*** Stored data ***

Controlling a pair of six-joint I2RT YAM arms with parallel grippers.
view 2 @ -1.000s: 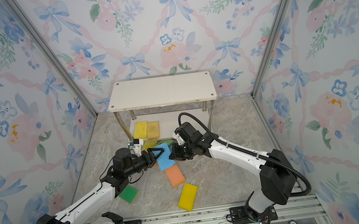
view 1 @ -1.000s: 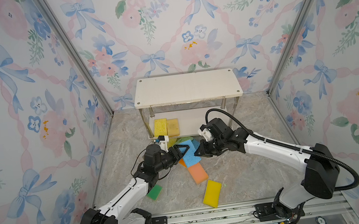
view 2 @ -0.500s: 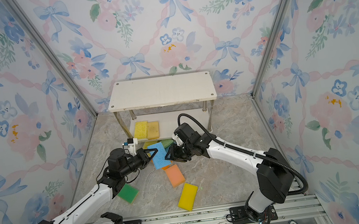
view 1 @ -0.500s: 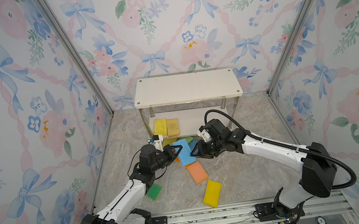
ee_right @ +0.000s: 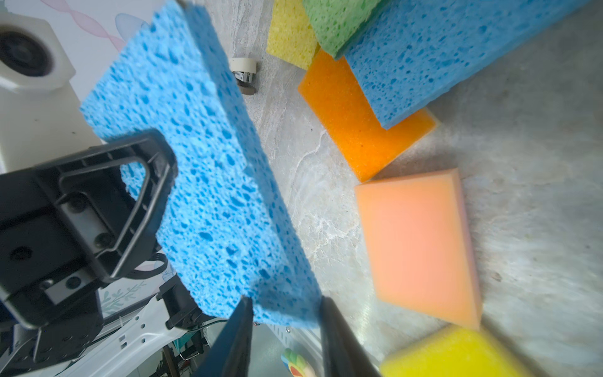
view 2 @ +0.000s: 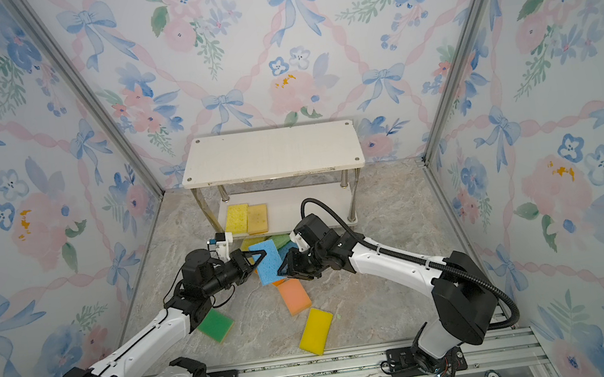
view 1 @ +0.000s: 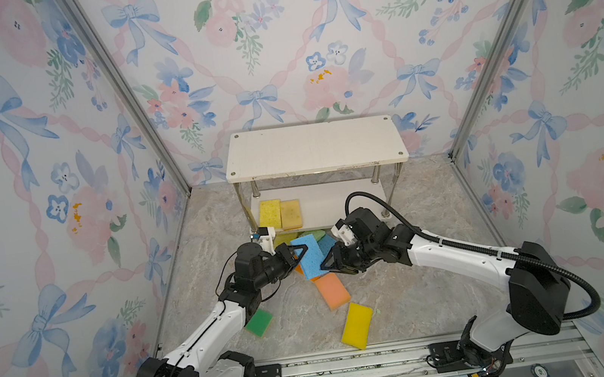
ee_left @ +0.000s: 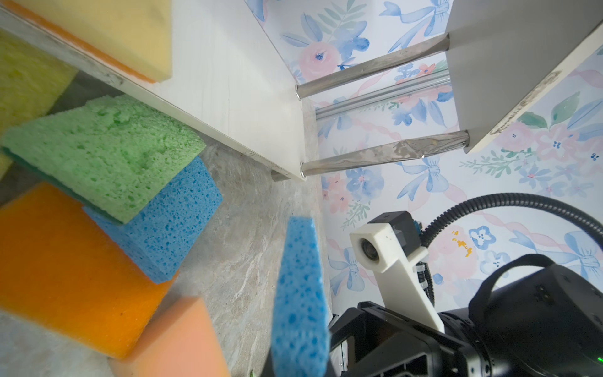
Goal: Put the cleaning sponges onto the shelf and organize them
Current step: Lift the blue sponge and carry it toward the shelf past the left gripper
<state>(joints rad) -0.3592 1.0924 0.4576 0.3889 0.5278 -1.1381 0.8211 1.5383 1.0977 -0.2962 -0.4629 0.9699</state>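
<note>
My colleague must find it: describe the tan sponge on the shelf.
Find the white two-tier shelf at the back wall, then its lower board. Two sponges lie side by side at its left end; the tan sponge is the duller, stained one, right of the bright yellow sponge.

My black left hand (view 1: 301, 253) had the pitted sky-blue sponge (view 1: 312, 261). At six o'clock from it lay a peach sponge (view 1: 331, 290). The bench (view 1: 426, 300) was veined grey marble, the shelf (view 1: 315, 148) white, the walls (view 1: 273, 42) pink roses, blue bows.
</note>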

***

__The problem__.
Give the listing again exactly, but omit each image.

__Reply__.
Controlling a pair of six-joint I2RT YAM arms with parallel grippers.
view 2 @ -1.000s: 
view 1 @ -1.000s: 
view 2 @ -0.500s: 
view 1 @ -0.500s: 
ee_right @ +0.000s: 
view 2 @ +0.000s: 
view 1 @ +0.000s: 
ee_left @ +0.000s: 
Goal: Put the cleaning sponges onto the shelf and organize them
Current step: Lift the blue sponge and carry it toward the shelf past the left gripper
<state>(joints rad) -0.3592 1.0924 0.4576 0.3889 0.5278 -1.1381 0.8211 1.5383 1.0977 -0.2962 -0.4629 0.9699</state>
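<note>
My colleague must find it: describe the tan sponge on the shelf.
Find the white two-tier shelf at the back wall, then its lower board. Two sponges lie side by side at its left end; the tan sponge is the duller, stained one, right of the bright yellow sponge.

My black left hand (view 1: 301, 253) had the pitted sky-blue sponge (view 1: 312, 261). At six o'clock from it lay a peach sponge (view 1: 331, 290). The bench (view 1: 426, 300) was veined grey marble, the shelf (view 1: 315, 148) white, the walls (view 1: 273, 42) pink roses, blue bows.
</note>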

With this, the answer is done.